From 3304767f2cf0e1902fe190758e7a95c45d0bc6fd Mon Sep 17 00:00:00 2001
From: Alejandro Saucedo <axsauze@gmail.com>
Date: Fri, 26 Feb 2021 18:58:19 +0000
Subject: [PATCH] Updated to enable for opmult to work

---
 single_include/kompute/Kompute.hpp            |  4 +-
 src/Algorithm.cpp                             | 37 ++++++++-----------
 src/Manager.cpp                               |  4 +-
 src/OpAlgoDispatch.cpp                        |  6 ++-
 src/OpTensorSyncDevice.cpp                    |  2 +
 src/Sequence.cpp                              |  4 +-
 .../kompute/operations/OpAlgoDispatch.hpp     |  2 +-
 src/include/kompute/operations/OpMult.hpp     |  2 +-
 test/TestAsyncOperations.cpp                  |  9 +++--
 test/TestDestroy.cpp                          |  6 ++-
 test/TestLogisticRegression.cpp               | 12 ++++--
 11 files changed, 49 insertions(+), 39 deletions(-)

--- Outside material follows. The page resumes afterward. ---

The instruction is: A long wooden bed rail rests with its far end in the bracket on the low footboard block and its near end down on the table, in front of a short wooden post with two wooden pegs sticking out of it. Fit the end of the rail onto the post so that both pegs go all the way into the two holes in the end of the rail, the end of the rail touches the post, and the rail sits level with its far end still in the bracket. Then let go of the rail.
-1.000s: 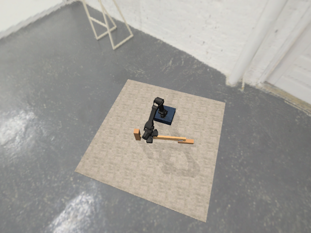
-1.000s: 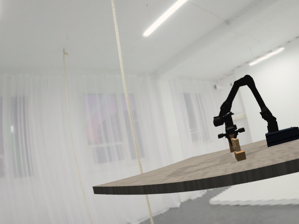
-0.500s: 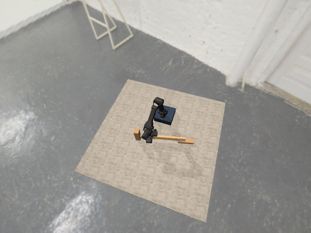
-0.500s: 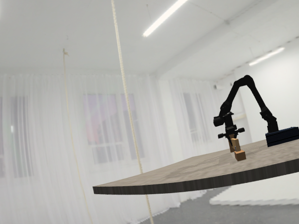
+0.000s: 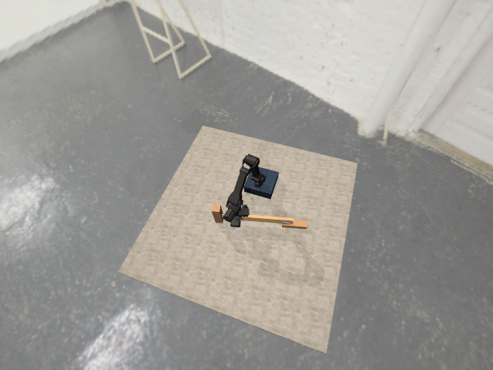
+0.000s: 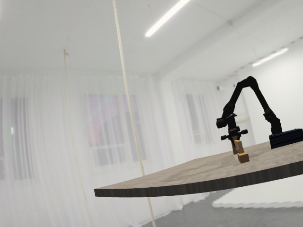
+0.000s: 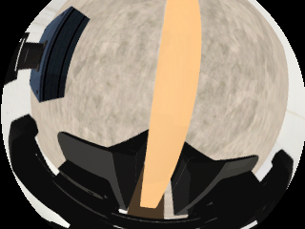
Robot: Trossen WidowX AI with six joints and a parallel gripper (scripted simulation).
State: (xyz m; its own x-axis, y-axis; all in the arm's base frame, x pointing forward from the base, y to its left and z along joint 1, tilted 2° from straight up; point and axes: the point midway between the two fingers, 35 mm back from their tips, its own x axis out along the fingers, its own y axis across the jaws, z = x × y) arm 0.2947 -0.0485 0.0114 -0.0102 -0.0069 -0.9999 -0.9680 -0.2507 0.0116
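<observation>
The light wooden rail [image 5: 266, 218] [image 6: 238, 144] [image 7: 176, 72] runs from my gripper to the bracket [image 5: 286, 223] on the low footboard block [image 5: 299, 225] [image 6: 243, 158]. Its far end sits at the bracket. My gripper [image 5: 236, 218] [image 7: 160, 167] is shut on the rail near its post end. The short brown post [image 5: 217, 213] [image 6: 235, 150] [image 7: 145, 212] stands just beyond that end. A small light-coloured piece shows between post and gripper in the top view; whether it is peg or rail end I cannot tell. Pegs, holes and any contact with the post are hidden.
The arm's dark blue base [image 5: 262, 183] [image 6: 285, 139] [image 7: 59, 57] stands to one side of the rail. The arm reaches over from it to the post end. All stand on the beige table top [image 5: 223, 270] [image 6: 195, 173].
</observation>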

diff --git a/single_include/kompute/Kompute.hpp b/single_include/kompute/Kompute.hpp
index e60a5bdf0..79bc6e1b4 100755
--- a/single_include/kompute/Kompute.hpp
+++ b/single_include/kompute/Kompute.hpp
@@ -1686,7 +1686,7 @@ class OpAlgoDispatch : public OpBase
 {
   public:
 
-    OpAlgoDispatch(const std::shared_ptr<kp::Algorithm>& algorithm);
+    OpAlgoDispatch(const std::shared_ptr<kp::Algorithm>& algorithm, bool skipAlgoInit = false);
 
     /**
      * Default destructor, which is in charge of destroying the algorithm
@@ -1745,7 +1745,7 @@ class OpMult : public OpAlgoDispatch
      * @param komputeWorkgroup Optional parameter to specify the layout for processing
      */
     OpMult(std::vector<std::shared_ptr<Tensor>> tensors, std::shared_ptr<Algorithm> algorithm)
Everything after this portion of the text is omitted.